Read the whole thing; Cohn is right that Clinton and Obama can’t eliminate the disruption to pre-existing plans without also rolling back the other beneficial effects of the law. That doesn’t mean there isn’t a better way to balance the tradeoffs here, as a truly consumer-directed health care reform would do, but it does mean that as long as the ACA is law, Clinton is asking the near impossible.
 
But all this ignores the essential problem that is making the rollout such a headache for the administration: this law would never become law if Obama hadn’t made the promises he did. Clinton may misunderstand what’s possible at this point, but he is reacting to more than just the number of people affected. The law has never been popular, and the twin discoveries that the people who pushed it can’t organize a website to make it work and that politically important promises about the law turned out to be wrong will deepen its unpopularity now.

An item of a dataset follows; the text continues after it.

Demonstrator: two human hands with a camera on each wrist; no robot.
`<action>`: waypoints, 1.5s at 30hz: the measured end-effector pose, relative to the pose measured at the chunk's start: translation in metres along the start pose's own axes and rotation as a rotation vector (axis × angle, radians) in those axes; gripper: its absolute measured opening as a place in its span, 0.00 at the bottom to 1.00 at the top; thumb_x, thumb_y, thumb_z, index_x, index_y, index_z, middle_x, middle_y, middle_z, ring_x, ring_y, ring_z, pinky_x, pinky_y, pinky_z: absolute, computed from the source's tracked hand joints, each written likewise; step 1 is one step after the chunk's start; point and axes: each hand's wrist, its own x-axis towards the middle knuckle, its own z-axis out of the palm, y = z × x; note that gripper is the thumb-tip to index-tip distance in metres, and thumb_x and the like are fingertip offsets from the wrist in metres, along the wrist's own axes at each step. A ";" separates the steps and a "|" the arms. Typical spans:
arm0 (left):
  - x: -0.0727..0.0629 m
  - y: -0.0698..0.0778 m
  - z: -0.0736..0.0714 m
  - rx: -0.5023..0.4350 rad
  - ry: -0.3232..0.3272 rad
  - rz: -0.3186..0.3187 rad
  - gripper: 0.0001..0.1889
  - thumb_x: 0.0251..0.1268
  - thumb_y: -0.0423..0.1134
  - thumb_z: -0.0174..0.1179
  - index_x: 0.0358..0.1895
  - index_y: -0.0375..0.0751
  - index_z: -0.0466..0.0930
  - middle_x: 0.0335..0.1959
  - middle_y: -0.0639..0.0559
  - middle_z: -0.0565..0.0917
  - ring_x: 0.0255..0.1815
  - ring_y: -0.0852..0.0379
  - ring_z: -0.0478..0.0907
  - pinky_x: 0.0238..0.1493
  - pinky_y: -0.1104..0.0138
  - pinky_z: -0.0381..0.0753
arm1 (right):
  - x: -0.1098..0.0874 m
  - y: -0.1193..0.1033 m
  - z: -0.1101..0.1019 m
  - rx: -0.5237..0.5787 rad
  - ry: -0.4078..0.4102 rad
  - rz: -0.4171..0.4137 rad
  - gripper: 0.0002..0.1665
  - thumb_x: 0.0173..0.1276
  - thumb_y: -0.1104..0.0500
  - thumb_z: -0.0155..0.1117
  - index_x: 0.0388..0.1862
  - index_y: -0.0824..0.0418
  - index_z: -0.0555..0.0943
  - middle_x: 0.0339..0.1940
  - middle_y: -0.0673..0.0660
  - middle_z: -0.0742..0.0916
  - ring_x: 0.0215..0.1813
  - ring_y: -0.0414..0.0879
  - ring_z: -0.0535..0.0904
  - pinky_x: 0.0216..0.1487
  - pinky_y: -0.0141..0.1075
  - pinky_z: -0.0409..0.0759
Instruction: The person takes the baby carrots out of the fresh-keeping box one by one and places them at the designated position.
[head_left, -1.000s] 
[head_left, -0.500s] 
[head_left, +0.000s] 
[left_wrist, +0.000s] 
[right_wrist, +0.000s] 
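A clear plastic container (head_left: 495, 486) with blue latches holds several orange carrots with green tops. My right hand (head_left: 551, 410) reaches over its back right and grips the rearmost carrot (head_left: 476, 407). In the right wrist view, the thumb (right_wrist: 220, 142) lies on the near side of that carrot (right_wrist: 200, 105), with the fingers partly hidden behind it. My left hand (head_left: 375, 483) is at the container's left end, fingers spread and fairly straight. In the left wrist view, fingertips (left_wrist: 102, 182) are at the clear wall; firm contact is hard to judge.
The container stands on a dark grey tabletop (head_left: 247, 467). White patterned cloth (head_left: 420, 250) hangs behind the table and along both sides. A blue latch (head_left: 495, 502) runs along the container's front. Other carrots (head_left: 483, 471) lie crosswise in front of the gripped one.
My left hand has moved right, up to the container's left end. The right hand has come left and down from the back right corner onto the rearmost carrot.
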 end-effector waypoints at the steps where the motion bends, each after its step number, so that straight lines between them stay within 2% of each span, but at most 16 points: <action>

It’s almost 100 percent certain that if both the public and the Democrats in Congress had understood the fine print as well as they do now, the ACA would never have passed Congress. Obama could never “have made clear his promise might not apply to [some people]” because if he had been totally transparent and upfront about how the law would work and what it would do, he could never have gotten it passed.
 
Cohn wants Clinton to stand up and argue that the cancellations are just the expected process of a good law working itself out. But Bill Clinton’s political instincts point him to a different course. Clinton understands what a deep political hole the law is in, even if he doesn’t have a workable fix.
 
The 2014 election is still a long way away, but many in the MSM seem at this point to be underestimating the danger that the ACA fiasco poses to Democrats in the midterm. It isn’t just that specific ‘promises’ have been broken or that the early rollout has been a fiasco. It is that the differences between the law-as-experienced and the law-as-described are deal-breakers. Without the false impressions about how the law would work, the law would not have been passed. This is the danger that Democrats must address, and it has the potential to be extremely damaging.
 
Proposals to allow people to keep their plans probably seems like a much needed lifeboat for distressed Democrats. We should expect to see more and more people take the Clinton line as the public becomes aware that the law they’re getting isn’t anything like the law that was pitched to them.
 
If voters have made some unpleasant discoveries about Obamacare, Democrats are about to have an unpleasant epiphany of their own. Passing Obamacare, Democrats are discovering, wasn’t the end of the national conversation about health care. We are now beginning a conversation about how to fix what is wrong with Obamacare, and in many ways this conversation will make it more difficult, not less, for Democrats to steer health policy in the directions they prefer.